Et si le Brésil se détachait du football ?

Les organisateurs de la Copa América ont insisté sur le fait que le match d’ouverture opposant le Brésil à la Bolivie vendredi soir aurait pour effet de vendre le stade Morumbi de São Paulo, d’une capacité de 67 000 spectateurs. Ce n’est pas le cas. Seulement 46 342 fans ont payé les billets, 100% séminaire laissant le sol à 70%. Alors que le match n’était pas marqué à la mi-temps, le silence assourdissant s’est tourné vers le scandale alors que les hommes de Tite quittaient péniblement le terrain. Deux buts de Philippe Coutinho et une superbe frappe en solo d’Everton Soares ont permis au Brésil de gagner 3-0, mais une grande partie du débat après le match portait sur l’antipathie du public à l’égard de sa propre équipe.
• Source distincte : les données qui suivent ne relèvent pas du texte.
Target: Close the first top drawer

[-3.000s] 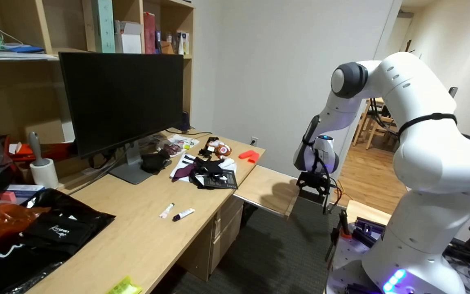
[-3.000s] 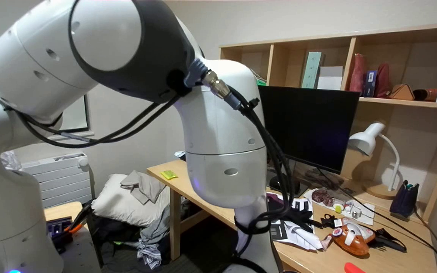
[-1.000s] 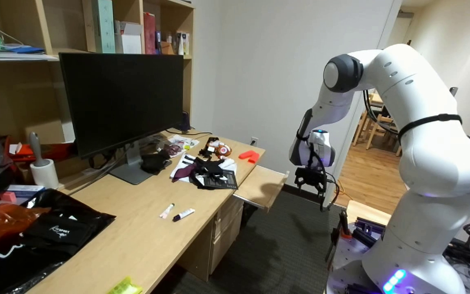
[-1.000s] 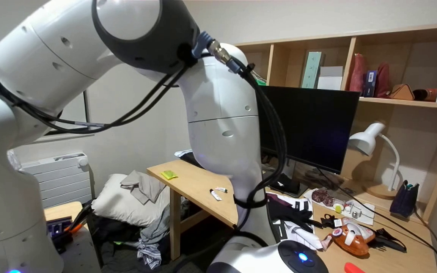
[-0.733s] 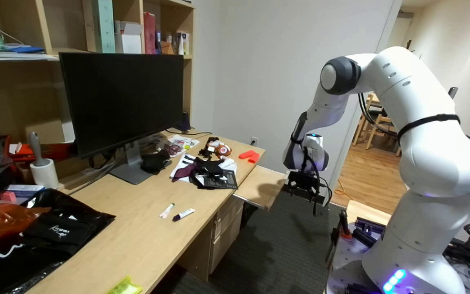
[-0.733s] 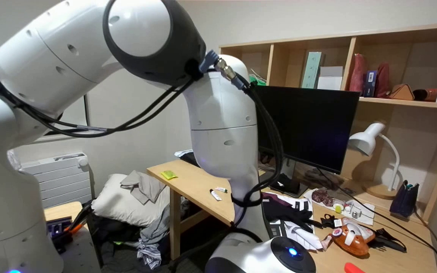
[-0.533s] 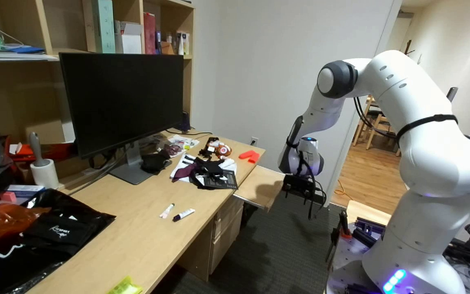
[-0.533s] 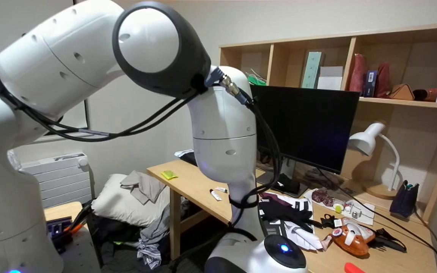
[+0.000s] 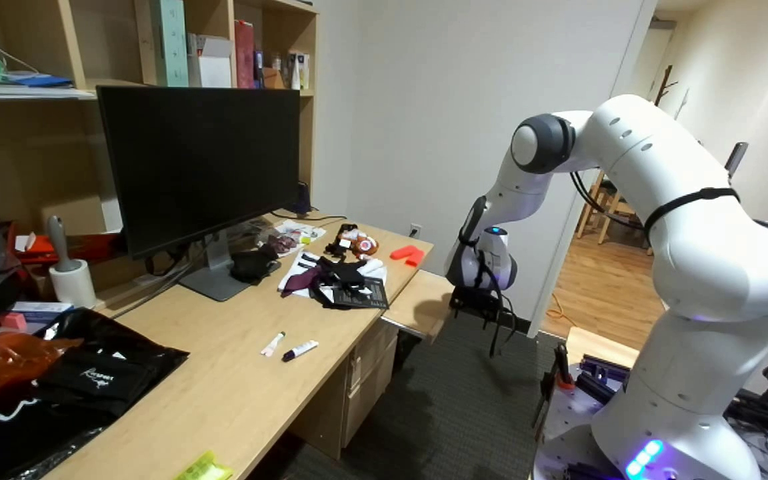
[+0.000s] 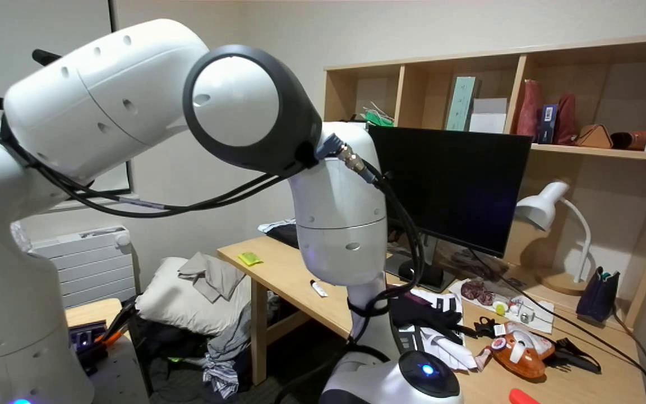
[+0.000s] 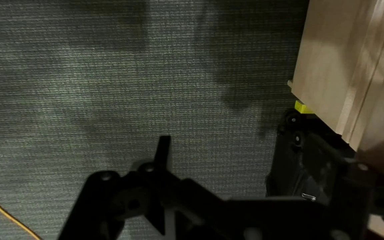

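Near the wall (image 9: pixel 451 120), we're seeing the first top drawer (image 9: pixel 421 301) sticking out from under the desk (image 9: pixel 224 360). We're hanging the gripper (image 9: pixel 471 318) just beside its outer front, fingers (image 11: pixel 163 151) spread apart, pointing down toward the carpet (image 11: pixel 128 86). Whether it's touching the drawer front, we're not making out.

The first top drawer (image 9: pixel 416 300) is a wide, flat box of pale tan wood, not very deep, the same colour as the worktop (image 9: pixel 224 373). In an exterior view it is a little right of the middle of the frame and a little below it. It is open, sticking out level from under the worktop's edge. Its front end faces right, its upper right corner is hidden, and a dark shadow lies across its right part.
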Robot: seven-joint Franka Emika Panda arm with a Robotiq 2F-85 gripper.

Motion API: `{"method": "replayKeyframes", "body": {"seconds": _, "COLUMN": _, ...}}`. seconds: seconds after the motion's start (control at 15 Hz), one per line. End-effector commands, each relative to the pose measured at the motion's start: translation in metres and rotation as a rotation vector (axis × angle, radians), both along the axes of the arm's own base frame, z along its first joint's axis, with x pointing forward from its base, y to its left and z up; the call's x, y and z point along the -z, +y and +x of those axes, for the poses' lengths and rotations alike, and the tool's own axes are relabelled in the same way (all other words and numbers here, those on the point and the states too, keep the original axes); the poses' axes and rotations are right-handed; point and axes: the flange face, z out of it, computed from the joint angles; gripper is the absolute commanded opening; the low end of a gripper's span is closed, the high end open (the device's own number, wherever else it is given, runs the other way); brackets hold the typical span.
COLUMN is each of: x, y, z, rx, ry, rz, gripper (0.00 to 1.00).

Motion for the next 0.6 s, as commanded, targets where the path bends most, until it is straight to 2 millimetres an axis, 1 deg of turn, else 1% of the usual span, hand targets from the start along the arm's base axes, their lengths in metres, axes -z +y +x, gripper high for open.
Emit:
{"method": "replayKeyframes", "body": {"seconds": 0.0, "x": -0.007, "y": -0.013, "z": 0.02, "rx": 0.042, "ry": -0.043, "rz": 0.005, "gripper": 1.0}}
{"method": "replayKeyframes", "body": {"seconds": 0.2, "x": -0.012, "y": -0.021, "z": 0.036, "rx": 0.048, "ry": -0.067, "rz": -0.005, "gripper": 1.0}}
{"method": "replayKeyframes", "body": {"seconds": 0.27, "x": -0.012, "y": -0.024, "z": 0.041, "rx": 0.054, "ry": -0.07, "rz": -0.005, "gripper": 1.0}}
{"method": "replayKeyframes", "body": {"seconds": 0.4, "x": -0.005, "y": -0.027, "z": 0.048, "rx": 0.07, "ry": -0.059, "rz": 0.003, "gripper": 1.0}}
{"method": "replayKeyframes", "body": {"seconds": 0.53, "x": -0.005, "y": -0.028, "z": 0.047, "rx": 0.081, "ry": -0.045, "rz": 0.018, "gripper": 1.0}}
Le manager Tite a déclaré qu’il « s’attendait » à une réaction négative compte tenu de la façon dont son équipe a joué. “Nous devons comprendre. Si nous progressons et créons des chances, ils applaudiront. Après avoir été dans de grands clubs, lorsque vous ne produisez pas, ne vous attendez pas à ce que les fans comprennent. Ils vont huer. Lorsque vous passez le ballon le long du dos, du défenseur central au défenseur central en passant par le gardien, la première chose que vous entendez est huer.

Dani Alves a mis la mauvaise réception le tribalisme du clubismo de São Paulo et le manque d’unité entre les supporters des trois principales équipes. «Chaque fois que nous venons ici à Sao Paulo, cela se produit», séminaire a déclaré Alves. «Les gens ne peuvent pas séparer leurs clubs de l’équipe nationale brésilienne. À Bahia, l’énergie est différente. Les Brésiliens manquent à l’équipe, cette énergie que la Seleção utilise partout où elle passe. Il y aura sûrement plus d’excitation qu’ici.

Alves était moins franc sur les pans de sièges vides. « Je ne sais pas si c’était le prix, » il a réfléchi. Son coéquipier, Thiago Silva, était plus emphatique: «Souvent, le prix des billets devrait être inférieur. C’est très cher pour notre peuple. Tout d’abord, pour que nous puissions créer un plus grand spectacle, je pense que nous devons être plus sensés. ”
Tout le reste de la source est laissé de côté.